7 jokes just for car people
Just because we take cars seriously doesn’t mean we can’t laugh at ourselves. Jokes are a type of secret handshake, after all, based in common understanding and shared experience. If you tell a joke and the other person in the conversation does not get it, that reaction tells you just as much as if they laughed out loud. So let’s take a moment to call out a few of the “greatest hits” in the library of automotive jokes.
The 10mm socket
Where is that socket? How did it get there? How will I work without it? The answers to these questions are among the great mysteries of the automotive universe. If your favorite vintage cars are domestic, swap out 10mm for 1/2- or 7/16-inch, either wrench or socket.
Modern cars are riddled with 10mm fasteners, and the tool you use most frequently is likely to disappear first. The prevalance of 10mm bolts and nuts becomes a blessing and a curse: grabbing tools when starting a job or packing a road trip tool kit is quite simple, but one lost tool can cripple your night.
The ol’ 710
Engineers work tirelessly to balance form with the function we consumers expect in a car. Unfortunately, that balancing act is usually constrained by the “good, cheap, fast” triangle: You can only pick two.
The third part of the regular-car triangle is serviceability. Even experienced mechanics need a minute to get their bearings when looking around under an unfamiliar hood. A newbie? Before you know it, someone’s posting on r/cars: “I need to fill my oil but can only find the 710 cap.”
You know, 710 = OIL upside down. It’s all perspective.
“Ran when parked”
We all do a lot of digital (or real-life) window shopping, and we’ve all seen sellers who hide behind the phrase “ran when parked.” The circular nature of the phrase—you can’t park something that is not drivable—is humorous by itself, of course, and it is often found in the text of an ad selling the most decrepit hulk you’ve ever seen.
Sure, that vehicle might have run when you parked it … during the Reagan administration. Leaving a car parked is one of the worst things you can do if you want to maintain any value or function. Rot never sleeps, and neither do the vermin who make nests in intake manifolds.

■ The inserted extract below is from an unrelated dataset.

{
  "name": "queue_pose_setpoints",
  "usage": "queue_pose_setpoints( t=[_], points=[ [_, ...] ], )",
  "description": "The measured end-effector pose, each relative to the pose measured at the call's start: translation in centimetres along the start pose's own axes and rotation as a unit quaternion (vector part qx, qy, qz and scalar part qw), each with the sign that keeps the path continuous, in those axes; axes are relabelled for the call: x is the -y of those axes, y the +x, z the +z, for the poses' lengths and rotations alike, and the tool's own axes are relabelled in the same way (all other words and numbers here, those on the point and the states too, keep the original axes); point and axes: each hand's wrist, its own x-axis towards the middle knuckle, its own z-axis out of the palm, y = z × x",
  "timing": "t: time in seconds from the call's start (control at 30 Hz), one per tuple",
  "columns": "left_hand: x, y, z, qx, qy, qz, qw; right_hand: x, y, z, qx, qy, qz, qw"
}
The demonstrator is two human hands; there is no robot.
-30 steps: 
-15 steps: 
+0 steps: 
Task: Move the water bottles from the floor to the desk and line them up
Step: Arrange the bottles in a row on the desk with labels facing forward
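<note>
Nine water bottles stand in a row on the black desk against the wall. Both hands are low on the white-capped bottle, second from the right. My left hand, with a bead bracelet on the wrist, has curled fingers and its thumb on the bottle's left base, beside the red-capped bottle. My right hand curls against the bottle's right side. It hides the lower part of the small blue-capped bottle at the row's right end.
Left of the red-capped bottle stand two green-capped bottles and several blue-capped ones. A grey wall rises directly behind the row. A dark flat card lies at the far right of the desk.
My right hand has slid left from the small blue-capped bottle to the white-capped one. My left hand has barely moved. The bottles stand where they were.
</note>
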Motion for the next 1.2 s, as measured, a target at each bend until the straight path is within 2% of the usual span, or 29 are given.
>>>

The cruelness of Mother Nature knows no bounds. Much ink has been spilled over how to properly store a car in harsh seasons—be it the summer months for those in the desert regions or the winter months for those in the rust belt—but best of all are the humorous twists on that advice. Example A:
“I know what I’ve got”
Usually combined with a ludicrous asking price, the five-word phrase has become synonymous with an overconfident seller. In the same vein as the worst examples of a “ran when parked” seller, such a person is usually hoping the buyer does little or no independent research. Occasionally, a seller who knows what they’ve got is asking a reasonable price, more often, this phrase paints the seller in a negative light: Potential buyers expect that even good faith negotiations or discussion will be met gruffly, at best.
“It’s only a 15-minute job”
The lies we tell ourselves may stay secret, but this one got out, and we all collectively cringed—then laughed. There might be a real job that takes 15 minutes, but such projects are relatively rare. Often, jobs take longer than expected because the car has lived multiple lives: Broken hardware, corrosion, and questionable discoveries all complicate our estimated project timelines. Maybe our clocks just work differently when we are wrenching, and we think an hour was just 15 minutes? Who knows. It’s just another form of creative accounting.